I think Discord’s voice & video channels (broadcasting as well) present a better way. They don’t rip you into a separate context, they just present you with new information in the same context. When you join a voice channel with participants that have video enabled, or they’re sharing their screen, you can open up that view by just clicking the channel name. Need to answer something in a text channel? Click it, it’s right there. Video is, again, a feature that’s right at your fingertips of you want it, but it’s a much more subtle focus of the program versus the Zoom/Slack interface.

Quality of Life.

Discord has a host of things that are great quality of life items. It gives individuals very granular control on how they experience the app and others. The ability to choose to mute others voice and video. Tired of seeing people? Disable their video. Someone’s mic too quiet? Bump their volume. Add notes to people. Mute a channel straight away.

Discord’s options when right clicking a user.

The invite system works very well compared to Slacks convoluted signup process. This might be something Discord won’t be able to escape when approaching single-sign-on for the business world, but I’d imagine they’d find a nicer way to implement that loop as well.

Here’s a few features I think would be killer for Discord.
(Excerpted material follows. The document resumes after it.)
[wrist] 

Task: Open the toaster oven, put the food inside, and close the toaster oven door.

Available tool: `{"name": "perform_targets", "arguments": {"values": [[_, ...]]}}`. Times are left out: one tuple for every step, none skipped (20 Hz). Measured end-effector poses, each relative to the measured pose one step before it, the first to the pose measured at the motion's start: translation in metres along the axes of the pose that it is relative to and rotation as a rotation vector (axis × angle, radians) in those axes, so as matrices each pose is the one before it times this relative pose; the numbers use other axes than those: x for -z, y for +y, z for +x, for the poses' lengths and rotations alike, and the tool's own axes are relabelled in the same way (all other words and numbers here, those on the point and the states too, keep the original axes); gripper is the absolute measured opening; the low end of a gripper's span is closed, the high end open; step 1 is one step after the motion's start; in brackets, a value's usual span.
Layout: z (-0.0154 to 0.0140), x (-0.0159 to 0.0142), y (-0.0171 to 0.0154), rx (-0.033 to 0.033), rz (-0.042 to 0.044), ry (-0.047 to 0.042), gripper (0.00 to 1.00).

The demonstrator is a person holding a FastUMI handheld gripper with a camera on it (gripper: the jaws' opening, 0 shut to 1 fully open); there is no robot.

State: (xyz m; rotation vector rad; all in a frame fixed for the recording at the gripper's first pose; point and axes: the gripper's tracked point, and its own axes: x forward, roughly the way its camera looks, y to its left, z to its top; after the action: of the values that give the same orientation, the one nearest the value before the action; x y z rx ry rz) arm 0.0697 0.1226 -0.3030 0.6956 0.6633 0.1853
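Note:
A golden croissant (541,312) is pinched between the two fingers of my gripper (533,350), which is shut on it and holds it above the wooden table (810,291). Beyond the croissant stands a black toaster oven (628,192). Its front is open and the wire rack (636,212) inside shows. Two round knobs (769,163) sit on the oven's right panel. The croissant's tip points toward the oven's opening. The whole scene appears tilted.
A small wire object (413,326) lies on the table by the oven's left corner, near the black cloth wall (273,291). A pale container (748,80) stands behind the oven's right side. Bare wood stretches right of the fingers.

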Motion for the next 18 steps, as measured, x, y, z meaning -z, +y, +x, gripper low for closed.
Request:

  • Implement meeting rooms. Include the ability to knock on a voice channel to see if you could hop into the meeting, imagine how nice that would be?
  • Send a quick voice message to someone. Allow users to send a voice message with an invite attached to join a voice channel. Not much different than yelling across the office. “Hey, do you have a sec to help us with thing you know about?”
  • Have a bulletin board channel type. Folks can post pictures or events on a feed. It’s not meant to be engaging, it’s meant to get the word out about stuff going on at the company/department. Have one for each department. That way, you can “walk past” their bulletin board and see what they’re up to.

Changing What “Business” Means.

Most folks I’ve talked to about this idea have said the same thing. Discord is was built for gaming. What I think many businesses are missing is the fact that communicating in games is just as important as it is at work. Sometimes more important. Not often during any average day running a business do you need instantly clear, concise communication that could mean the life or death of your business. Gaming often requires exceptional communication to bring players together to win epic battles, coordinate detailed mission details at specific timed intervals and the ability to be clearly heard while in high intensity situations. Discord owns that. They’ve done incredibly well at it. They’ve built their platform upon solving the communication problems gamers have been having online for over two decades now.

I’ll offer an interesting anecdote. When I played in a Guild (a group of players that organise themselves like a company) in World of Warcraft, that guild was much better organised and communicated better than companies I’ve worked for professionally. We were focused on goals. Organised dates and times where we all had jobs to do and deadlines to meet (Bosses can spawn at specific times). We put in the work to ensure we were prepared as individuals and also executed reliably on teams of players. Tell me again how gaming is so much different from business? Instead of updating JIRA tickets or excel sheets to complete a project, a player might be harvesting materials and mining ores for potions or equipment that their guild-mates need to complete a goal. My point is, I think a lot of businesses could benefit from seeing how great self-organising gaming communities run.

One valid critique I’ve come across, which I agree with, is the sense of security around video sharing sensitive business meetings or content with Discord. To that, I would say that Discord just needs to have a think about what a community-minded security model could look like. No different than the feature above, have the ability to give users different levels of clearance. Maybe restrict video sharing on certain channels at certain times and have the ability to unlock it by request. Who knows? There’s a huge hole in the market right now that’s making work less fun for everyone. I think Discord could fundamentally change what “work” and “business” means for all of us.